Yes, the use case is usually for highly concurrent system. There just happen
to be quite a few of those in recent years. Multiple things happening at the
same time colloquially speaking. Now it won't be good for fast concurrent
problems, like say multiplying matrices, or computing FFT, you'd use a GPU and
Fortran for that perhaps. But think of large game server with multiple worlds,
and players trading with each other. Think of a large distributed database
(like Riak). Think of the backend of large VOIP systems with multiple calls
happening at the same time. Or maybe a large chat system (Ejabberd).

Erlang as a general purpose programming language is also interesting. It
forces you to think about problems in a different way. Actually 2 ways: --
functional and using actors.

Also, its primary characteristic and design goal is fault tolerance. That was
#1 item on the TODO list when it was designed. It is one of the very few
languages and systems that has that as the primary goal. Many of the other
features -- concurrency, isolation, run-time code upgrade, immutability of
data structures, kind of fall out of that. So that is another general area
that you might consider where using it makes sense.

On types -- many criticize Erlang for not having a static type system.

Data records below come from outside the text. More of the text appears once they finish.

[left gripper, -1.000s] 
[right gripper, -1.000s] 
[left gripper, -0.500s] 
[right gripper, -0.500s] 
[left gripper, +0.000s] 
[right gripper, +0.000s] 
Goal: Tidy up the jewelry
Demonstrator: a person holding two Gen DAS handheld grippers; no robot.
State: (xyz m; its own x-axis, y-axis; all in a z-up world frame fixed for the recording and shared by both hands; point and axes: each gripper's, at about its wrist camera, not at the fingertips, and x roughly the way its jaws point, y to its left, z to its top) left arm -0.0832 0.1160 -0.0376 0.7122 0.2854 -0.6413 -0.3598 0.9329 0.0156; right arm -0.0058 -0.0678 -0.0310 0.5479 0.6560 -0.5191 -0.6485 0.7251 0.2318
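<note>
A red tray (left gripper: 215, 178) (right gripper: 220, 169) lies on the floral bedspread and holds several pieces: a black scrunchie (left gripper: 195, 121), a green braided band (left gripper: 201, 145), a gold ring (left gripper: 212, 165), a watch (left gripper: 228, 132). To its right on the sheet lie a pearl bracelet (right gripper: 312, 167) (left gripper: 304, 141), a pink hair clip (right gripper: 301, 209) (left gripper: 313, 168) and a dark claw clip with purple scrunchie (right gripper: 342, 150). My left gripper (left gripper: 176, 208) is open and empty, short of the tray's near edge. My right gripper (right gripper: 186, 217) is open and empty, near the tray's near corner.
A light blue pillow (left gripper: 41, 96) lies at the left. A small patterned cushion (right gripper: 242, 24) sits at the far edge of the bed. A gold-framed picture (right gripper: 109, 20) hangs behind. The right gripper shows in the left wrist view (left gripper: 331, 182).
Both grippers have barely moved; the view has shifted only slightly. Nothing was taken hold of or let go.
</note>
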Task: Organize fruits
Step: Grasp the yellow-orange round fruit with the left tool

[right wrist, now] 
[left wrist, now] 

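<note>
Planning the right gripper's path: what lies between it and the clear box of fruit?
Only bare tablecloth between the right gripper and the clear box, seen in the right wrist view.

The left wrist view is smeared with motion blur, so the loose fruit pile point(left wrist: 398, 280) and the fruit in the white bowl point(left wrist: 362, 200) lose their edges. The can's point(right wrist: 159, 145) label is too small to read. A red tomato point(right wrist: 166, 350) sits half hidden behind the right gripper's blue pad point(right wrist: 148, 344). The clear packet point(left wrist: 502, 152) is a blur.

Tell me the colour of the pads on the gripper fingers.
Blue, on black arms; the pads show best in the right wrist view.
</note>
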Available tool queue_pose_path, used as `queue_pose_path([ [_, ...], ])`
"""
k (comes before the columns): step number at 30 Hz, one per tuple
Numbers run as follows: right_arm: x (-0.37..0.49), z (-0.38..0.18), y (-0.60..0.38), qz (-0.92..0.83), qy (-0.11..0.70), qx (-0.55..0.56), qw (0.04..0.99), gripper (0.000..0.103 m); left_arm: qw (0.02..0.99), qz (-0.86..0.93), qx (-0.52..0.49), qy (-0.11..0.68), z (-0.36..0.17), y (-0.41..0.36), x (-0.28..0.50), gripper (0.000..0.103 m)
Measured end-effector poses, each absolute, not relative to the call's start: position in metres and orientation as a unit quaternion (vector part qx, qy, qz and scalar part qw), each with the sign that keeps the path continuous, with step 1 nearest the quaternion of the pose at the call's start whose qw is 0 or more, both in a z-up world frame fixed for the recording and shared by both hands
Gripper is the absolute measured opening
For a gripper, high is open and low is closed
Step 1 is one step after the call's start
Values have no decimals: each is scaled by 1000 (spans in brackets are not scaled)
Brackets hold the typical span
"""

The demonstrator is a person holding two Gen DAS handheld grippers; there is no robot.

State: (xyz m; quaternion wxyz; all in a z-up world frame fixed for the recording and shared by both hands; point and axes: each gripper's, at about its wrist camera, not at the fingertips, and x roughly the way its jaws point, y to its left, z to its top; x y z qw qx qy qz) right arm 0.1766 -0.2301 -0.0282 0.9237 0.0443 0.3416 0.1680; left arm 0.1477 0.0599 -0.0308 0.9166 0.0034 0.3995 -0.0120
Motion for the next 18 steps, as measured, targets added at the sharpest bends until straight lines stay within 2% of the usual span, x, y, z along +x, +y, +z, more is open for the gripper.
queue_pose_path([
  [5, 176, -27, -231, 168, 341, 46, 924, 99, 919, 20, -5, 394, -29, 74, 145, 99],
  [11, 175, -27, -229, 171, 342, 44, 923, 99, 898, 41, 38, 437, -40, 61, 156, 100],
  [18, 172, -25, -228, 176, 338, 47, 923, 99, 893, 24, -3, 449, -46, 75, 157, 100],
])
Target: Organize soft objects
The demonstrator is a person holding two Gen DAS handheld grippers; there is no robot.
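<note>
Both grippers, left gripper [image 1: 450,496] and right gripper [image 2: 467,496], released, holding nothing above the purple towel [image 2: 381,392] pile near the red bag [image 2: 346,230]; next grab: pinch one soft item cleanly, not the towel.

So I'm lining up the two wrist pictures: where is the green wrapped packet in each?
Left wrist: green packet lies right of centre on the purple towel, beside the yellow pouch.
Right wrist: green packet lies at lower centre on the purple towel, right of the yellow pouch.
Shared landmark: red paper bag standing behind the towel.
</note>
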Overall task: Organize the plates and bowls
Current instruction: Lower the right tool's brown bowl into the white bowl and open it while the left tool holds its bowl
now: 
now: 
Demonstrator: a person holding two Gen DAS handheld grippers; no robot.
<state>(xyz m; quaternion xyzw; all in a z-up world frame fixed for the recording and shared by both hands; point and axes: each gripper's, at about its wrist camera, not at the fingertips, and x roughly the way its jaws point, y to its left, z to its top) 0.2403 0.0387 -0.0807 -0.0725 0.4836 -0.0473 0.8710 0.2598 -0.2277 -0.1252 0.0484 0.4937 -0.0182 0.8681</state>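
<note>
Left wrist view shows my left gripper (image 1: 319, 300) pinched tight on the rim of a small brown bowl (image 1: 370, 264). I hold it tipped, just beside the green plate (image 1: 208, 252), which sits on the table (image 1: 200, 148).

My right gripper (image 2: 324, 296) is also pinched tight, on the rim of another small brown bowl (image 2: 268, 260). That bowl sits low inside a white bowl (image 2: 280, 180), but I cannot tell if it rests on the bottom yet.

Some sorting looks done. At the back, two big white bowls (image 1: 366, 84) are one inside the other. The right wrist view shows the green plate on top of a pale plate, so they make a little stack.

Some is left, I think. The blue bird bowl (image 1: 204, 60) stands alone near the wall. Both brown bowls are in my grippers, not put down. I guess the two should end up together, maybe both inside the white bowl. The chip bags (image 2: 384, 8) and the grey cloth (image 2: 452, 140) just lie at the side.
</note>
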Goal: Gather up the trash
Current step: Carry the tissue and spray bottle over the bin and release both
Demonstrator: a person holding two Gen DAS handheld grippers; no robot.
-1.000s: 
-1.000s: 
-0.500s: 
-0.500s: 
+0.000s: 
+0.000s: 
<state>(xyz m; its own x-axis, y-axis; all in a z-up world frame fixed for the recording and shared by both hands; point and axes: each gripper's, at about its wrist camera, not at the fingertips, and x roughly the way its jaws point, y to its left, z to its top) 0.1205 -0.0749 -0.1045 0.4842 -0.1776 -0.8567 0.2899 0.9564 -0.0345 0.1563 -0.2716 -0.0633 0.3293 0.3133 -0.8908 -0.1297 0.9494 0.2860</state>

Not all
is lost. Erlang has a way to analyze its types using dialyzer. It is a success
typing system.
[http://erlang.org/doc/reference_manual/typespec.html](http://erlang.org/doc/reference_manual/typespec.html)
. The more you annotate the code the better it gets. Dialyzer will not catch
all the errors BUT when it complains, it is guaranteed to be an error.

To go hand in hand with that. It has very neat (3rd) party testing tools
available. One of the most interesting ones are for Property Tests. These
allow you to specify model constraint on your code and it will automatically
generate tests to try to find failing use cases that break the constraint.

Anyway, hopefully this gives a bit more of an idea.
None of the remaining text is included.